Clash with CMO: Opposition walks out of IMC session

Elected representatives criticise local government for failure to address civic issues


Shahzad Anwar November 28, 2016
Some members argue that CDA chief lacks power to remove officials. PHOTO: INP

ISLAMABAD: Trouble is brewing for the ruling Pakistan Muslim League-Nawaz (PML-N) in the Islamabad Metropolitan Corporation (IMC) as members from both sides of the aisle assailed the local government for its failure to address problems of the metropolis nearly a year after its establishment.

To make matters worse, a war of words between the chief metropolitan officer and the opposition prompted the latter to walk out of the IMC’s meeting on Monday.

During the seventh session of IMC assembly, held with Deputy Mayor Chaudhry Riffat Javed in chair, opposition members from the Pakistan Tehreek-e-Insaf (PTI) came with black arm bands.

The arm bands were to protest comments from CMO Suleyman Warriach who had recently remarked that elected members of the IMC had virtually no powers.

During Monday’s session, opposition leader Ali Nawaz Awan rose to speak about the CMO’s comment. However, members of the ruling PML-N stood up on their benches and asked him stick to the agenda.

At this, an irritated Awan asked if he would not speak in the assembly, where should he speak. Angered by comments from the treasury benches, PTI members tore copies of the agenda.

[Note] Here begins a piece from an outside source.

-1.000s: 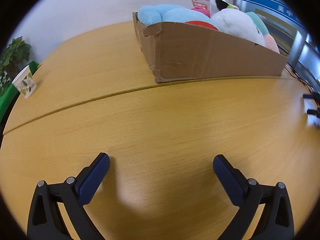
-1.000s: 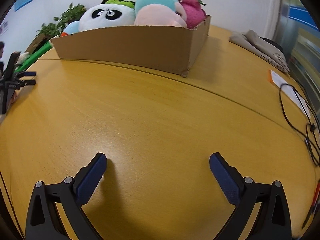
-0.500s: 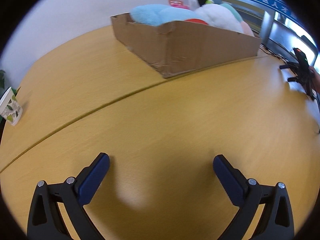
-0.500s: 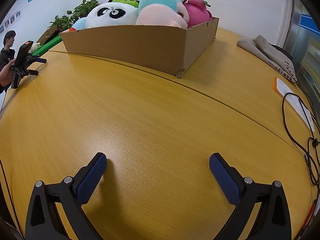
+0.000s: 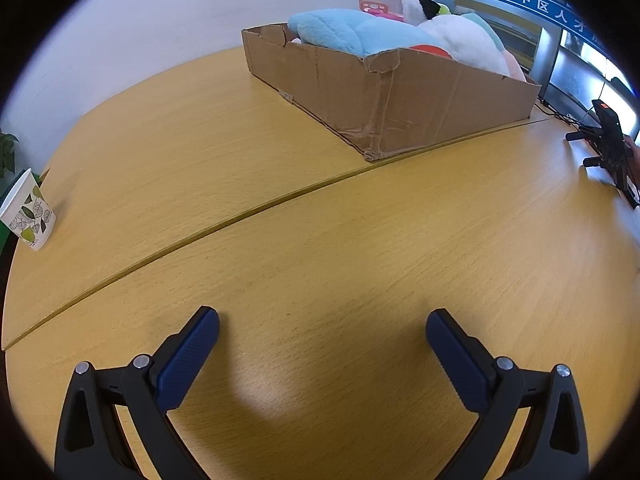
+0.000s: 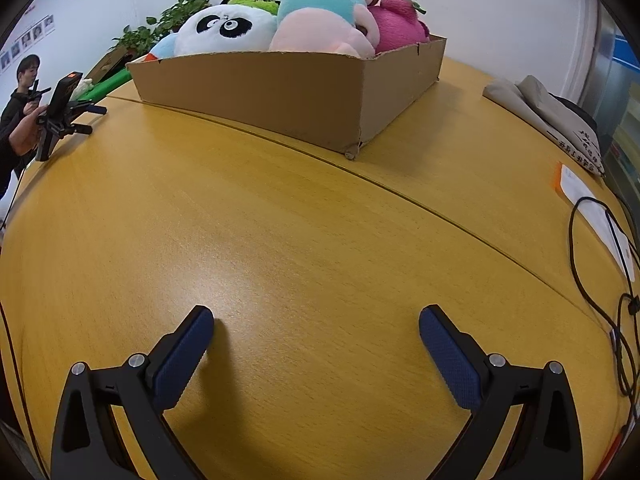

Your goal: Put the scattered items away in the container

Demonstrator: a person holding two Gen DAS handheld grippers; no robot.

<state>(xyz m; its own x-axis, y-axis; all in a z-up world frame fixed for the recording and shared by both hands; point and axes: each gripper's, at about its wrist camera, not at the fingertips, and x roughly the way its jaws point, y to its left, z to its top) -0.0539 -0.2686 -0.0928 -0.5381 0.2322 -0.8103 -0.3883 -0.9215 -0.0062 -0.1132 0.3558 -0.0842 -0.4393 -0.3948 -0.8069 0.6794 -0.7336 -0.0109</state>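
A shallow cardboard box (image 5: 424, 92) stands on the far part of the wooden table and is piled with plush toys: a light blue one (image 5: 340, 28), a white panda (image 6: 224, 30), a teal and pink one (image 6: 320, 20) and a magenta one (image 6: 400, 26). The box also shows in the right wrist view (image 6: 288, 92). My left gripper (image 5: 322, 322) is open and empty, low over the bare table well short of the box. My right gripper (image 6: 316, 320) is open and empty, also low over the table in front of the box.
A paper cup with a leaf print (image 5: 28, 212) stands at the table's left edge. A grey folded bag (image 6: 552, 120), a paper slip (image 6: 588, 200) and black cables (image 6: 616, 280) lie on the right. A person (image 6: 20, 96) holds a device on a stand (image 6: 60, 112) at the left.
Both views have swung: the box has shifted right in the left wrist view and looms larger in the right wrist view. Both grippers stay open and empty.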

Recalling that the opposition had always supported Mayor Sheik Anser Aziz whenever the bureaucracy tried to derail the system, Awan demanded that the CMO take his words back.

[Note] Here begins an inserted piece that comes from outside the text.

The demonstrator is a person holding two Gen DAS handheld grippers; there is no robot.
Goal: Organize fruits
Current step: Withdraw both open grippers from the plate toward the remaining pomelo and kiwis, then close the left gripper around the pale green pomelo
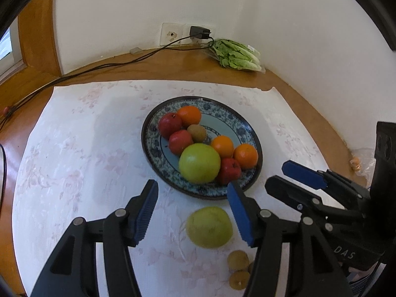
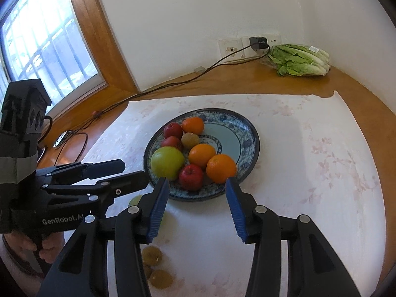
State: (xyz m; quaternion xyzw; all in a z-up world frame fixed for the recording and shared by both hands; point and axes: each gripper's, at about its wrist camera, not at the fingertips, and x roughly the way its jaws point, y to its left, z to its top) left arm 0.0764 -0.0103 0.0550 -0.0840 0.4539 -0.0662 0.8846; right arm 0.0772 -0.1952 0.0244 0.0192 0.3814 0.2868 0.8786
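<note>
A blue patterned plate [image 1: 243, 121] [image 2: 237, 128] holds three oranges, three red apples, one kiwi and a large green apple [image 1: 199, 162] [image 2: 167, 162]. A second green fruit [image 1: 209, 226] lies on the cloth just before the plate, between my left gripper's [image 1: 193, 198] open fingers and below them. It is mostly hidden in the right wrist view [image 2: 135, 200]. Small brown kiwis [image 1: 238, 259] [image 2: 151, 255] lie nearer the front. My right gripper [image 2: 198, 194] is open and empty, close to the plate's near rim; it also shows in the left wrist view [image 1: 279, 175].
A white floral cloth [image 1: 74, 148] [image 2: 309, 173] covers the wooden table. A bagged lettuce [image 1: 235, 54] [image 2: 299, 60] lies in the back corner by the wall socket with a charger [image 1: 200, 32] and cable. A window [image 2: 37, 49] is at the left.
</note>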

PTI members subsequently walked out of the session.

IMC Deputy Mayor Azam Khan tried to persuade the disgruntled opposition members to come back, but was not till PTI members were assured that the CMO would apologise, did they return.

After returning to the session, Awan pointed out how the situation in the capital had only deteriorated since the establishment of the local government. In this regard, he pointed out that before the local body elections, there was a fleet of 20 water-tankers, while the capital received 150 million gallons of water a day (MGD). However, in the year since the local government had taken over, the fleet had shrunk to just 14 tankers, while water supply had halved to just 75 MGD.

“Before the local government was established, 40 per cent of streetlights were not operational. But now 50 per cent of the streetlights were out of order,” Awan said.

He criticised the mayor for spending more time in his additional charge role as Capital Development Authority chairman.

If the ruling party was looking for some respite from some of its own members during Monday’s session, they were offered no quarter.

Raja Waqar Mumtaz, the PML-N’s chairman from UC-6 Phulgran, lamented the current apathy of the local government.

Chaudhry Naeem Gujjar from UC-30, who had won the elections as an independent candidate before joining the PML-N, complained that his UC still did not have an office.

PML-N member Sardar Mehtab demanded that the government devolve sanitation down to the union council level so that elected representatives can help improve sanitation in the capital.

Published in The Express Tribune, November 29th, 2016.